似鳥美術館にステンドグラスギャラリー新設 (2018/08/20)


 株式会社ニトリ(札幌市北区・代表取締役社長兼COO白井俊之)が運営する小樽芸術村(色内1)の似鳥美術館に、新たなステンドグラスギャラリーがオープンする。

 宝飾品で有名なティファニー社創業者の長男ルイス・C・ティファニー氏制作のステンドグラスギャラリー(約250㎡)が、8月22日(水)からプレオープンする。昨年9月にグランドオープンした同村美術館に、約100年前のアメリカ製ステンドグラスの傑作が並び、更なる魅力が加わった。

otarugeijutumura1.jpg 一般公開に先立ち、20日(月)14:00から、修復中の2組と詳細解説の展示を除いて、メディア向け内覧会が行われ、11月16日(金)には、32組の公開を予定している。

 同村・天地風太総支配人は、「20万人の来場者となり予想よりも多くの人で賑わい、小樽に新しい名所を作る社会貢献の目的を達成することができたと思う。さらに、旧三井銀行小樽支店の重要文化財を目指し、より多く人に愛される美術館でありたい。ティファニーのランプは見かけるが、ティファニーのステンドグラスは、日本ではここだけ。これまでのイギリス製のステンドグラスと比較して鑑賞できるのは小樽芸術村だけ」と挨拶した。

 内覧会では、ステンドグラス作家で研究者の同村・志田政人特別顧問により、同ステンドグラスの特徴や見所が解説された。otarugeijutumura2.jpg「これまで公開してきたステンドグラス美術館では代表的なヨーロッパの古典的絵付け技法と、全く新しいアメリカのアールヌーボーの代表者のルイス氏の作品の両方が存在していることはとても意味があり、展示されているのは世界でもない。ぜひ両方を観ていただきたい」と強調。
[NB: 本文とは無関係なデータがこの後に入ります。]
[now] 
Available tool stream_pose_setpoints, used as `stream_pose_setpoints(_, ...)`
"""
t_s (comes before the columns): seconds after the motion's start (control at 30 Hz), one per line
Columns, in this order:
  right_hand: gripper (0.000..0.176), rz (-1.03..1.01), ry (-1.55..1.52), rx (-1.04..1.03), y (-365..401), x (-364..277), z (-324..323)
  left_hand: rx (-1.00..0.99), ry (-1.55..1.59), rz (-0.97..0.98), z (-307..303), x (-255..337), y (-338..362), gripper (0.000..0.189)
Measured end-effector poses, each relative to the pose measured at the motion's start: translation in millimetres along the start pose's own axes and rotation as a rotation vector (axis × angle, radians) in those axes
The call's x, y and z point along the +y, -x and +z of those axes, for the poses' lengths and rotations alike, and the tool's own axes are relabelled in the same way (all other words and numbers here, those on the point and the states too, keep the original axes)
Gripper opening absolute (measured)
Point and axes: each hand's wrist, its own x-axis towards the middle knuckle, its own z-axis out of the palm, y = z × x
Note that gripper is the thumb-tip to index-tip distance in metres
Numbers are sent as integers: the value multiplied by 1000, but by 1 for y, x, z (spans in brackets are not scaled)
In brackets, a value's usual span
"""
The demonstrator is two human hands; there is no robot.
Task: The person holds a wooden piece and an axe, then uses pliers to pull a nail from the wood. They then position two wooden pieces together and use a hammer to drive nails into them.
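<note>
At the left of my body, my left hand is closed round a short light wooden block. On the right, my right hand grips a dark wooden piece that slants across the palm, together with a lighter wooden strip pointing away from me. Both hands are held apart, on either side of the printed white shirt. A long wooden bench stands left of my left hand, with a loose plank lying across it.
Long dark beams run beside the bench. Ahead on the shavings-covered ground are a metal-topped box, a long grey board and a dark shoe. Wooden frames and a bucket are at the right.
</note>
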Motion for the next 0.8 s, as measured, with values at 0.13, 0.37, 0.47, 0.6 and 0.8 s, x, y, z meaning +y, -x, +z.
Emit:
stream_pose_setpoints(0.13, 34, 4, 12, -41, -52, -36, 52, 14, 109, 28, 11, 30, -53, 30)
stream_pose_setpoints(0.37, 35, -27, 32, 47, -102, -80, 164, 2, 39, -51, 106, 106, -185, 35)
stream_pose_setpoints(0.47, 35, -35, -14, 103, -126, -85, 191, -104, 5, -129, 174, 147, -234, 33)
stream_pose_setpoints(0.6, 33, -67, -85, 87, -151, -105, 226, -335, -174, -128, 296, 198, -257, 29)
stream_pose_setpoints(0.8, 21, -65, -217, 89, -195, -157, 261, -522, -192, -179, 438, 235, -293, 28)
 今回公開するルイス氏が目指した作品は、独自が創り出すガラスそのものが発する光の世界で、全てをガラスの素材だけで表現したいと考え、神聖な出来事をより強く印象づけるアメリカ製のステンドグラス作品群と、これまでのイギリス製の細密に絵付けされたガラスで物語を分かりやすく表現することを重要とする作品群と見比べることができるのも大きな特徴。

 一番大きな作品の「四福音書の窓」は、20世紀初頭にアメリカで作られ、左右約6.8m・高さ約5.3m、16枚のパネルで構成。中央の円形窓の中心には開いた聖書が描かれ、そこから発する光が周囲に広がる様表現されている。

otarugeijutumura3.jpg ルイス氏は、ガラス製造技法の開発に取り組み、オパールセントガラス(乳白ガラス)やファブリルガラス(玉虫色に輝くガラス)、布の形をガラスで表現するなど、次々と世に発表。ティファニーランプも有名だが、最初の成功は教会のステンドグラスだったという。

 公開された中の1910年頃の作品「世の光」ドアをたたくキリストの持つ光るカンテラは、カンテラ部分のガラスをあえて暗くして灯部分が光るように見せた。

 また、アールヌーヴォー装飾パネルの1枚1枚は、860以上のガラスのピースを組み合わせた。ガラスの角を削って乱反射させたり、ありとあらゆる種類のガラスを使っている。

 描かずにガラスで表現する鳥の羽やガラスを重ねた水中のグラデーション、修復を手がけることで可能となったステンドグラスの仕組みを、来場者が見たり触ったりできる展示も行う予定だ。